Data excerpts:
'''
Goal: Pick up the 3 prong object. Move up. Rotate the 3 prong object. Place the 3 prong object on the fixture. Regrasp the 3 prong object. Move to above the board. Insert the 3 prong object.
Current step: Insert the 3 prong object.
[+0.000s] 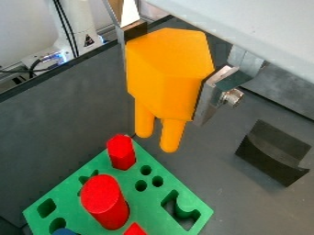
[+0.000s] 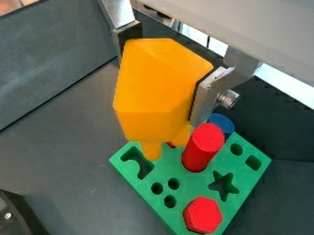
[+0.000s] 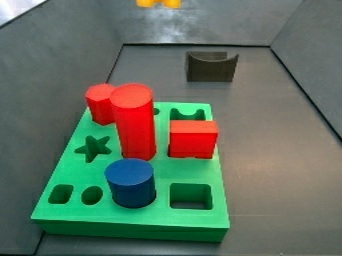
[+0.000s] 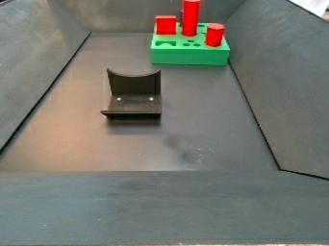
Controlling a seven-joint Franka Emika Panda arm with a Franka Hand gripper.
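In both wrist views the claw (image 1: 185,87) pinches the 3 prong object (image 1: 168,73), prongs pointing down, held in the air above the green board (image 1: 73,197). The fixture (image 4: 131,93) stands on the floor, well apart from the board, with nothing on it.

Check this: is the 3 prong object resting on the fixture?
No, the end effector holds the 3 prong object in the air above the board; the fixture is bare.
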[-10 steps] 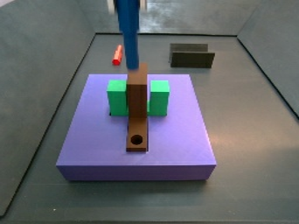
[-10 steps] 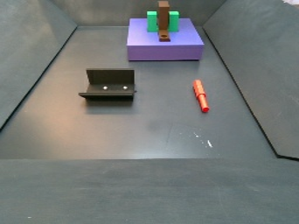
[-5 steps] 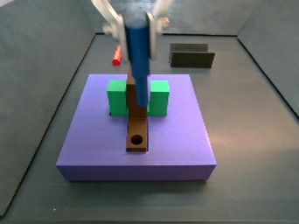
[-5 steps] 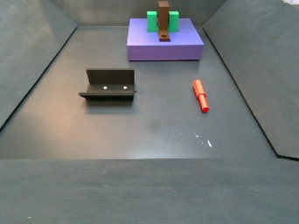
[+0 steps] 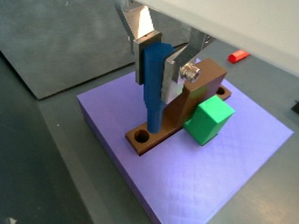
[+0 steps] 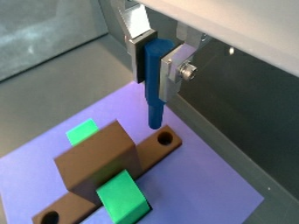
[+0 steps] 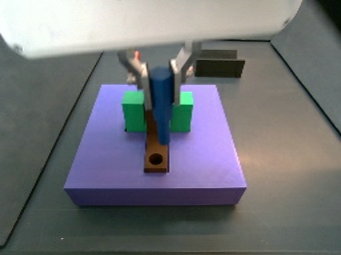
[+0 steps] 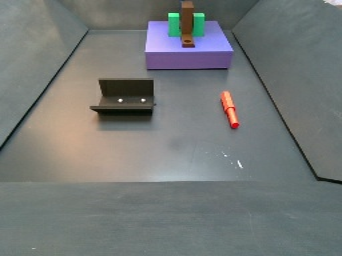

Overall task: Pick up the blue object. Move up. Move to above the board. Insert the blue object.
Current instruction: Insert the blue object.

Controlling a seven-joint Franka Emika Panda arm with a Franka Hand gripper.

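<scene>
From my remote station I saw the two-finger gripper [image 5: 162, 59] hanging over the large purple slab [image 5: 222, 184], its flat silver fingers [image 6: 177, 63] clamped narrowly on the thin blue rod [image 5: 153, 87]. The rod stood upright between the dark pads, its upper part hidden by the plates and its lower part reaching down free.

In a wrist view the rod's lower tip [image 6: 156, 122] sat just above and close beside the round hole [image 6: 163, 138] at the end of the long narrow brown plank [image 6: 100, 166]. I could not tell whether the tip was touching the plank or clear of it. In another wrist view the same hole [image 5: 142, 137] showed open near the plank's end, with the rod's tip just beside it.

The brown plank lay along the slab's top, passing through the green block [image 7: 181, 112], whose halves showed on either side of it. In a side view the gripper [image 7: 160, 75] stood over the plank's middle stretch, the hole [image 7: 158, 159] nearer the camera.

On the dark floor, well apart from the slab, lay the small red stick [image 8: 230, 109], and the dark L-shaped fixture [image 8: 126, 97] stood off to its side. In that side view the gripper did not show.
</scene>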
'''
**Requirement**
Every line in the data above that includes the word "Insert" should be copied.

**Answer to the problem**
Goal: Pick up the 3 prong object. Move up. Rotate the 3 prong object. Place the 3 prong object on the fixture. Regrasp the 3 prong object. Move to above the board. Insert the 3 prong object.
Current step: Insert the 3 prong object.
Overall task: Pick up the blue object. Move up. Move to above the board. Insert the blue object.
Current instruction: Insert the blue object.

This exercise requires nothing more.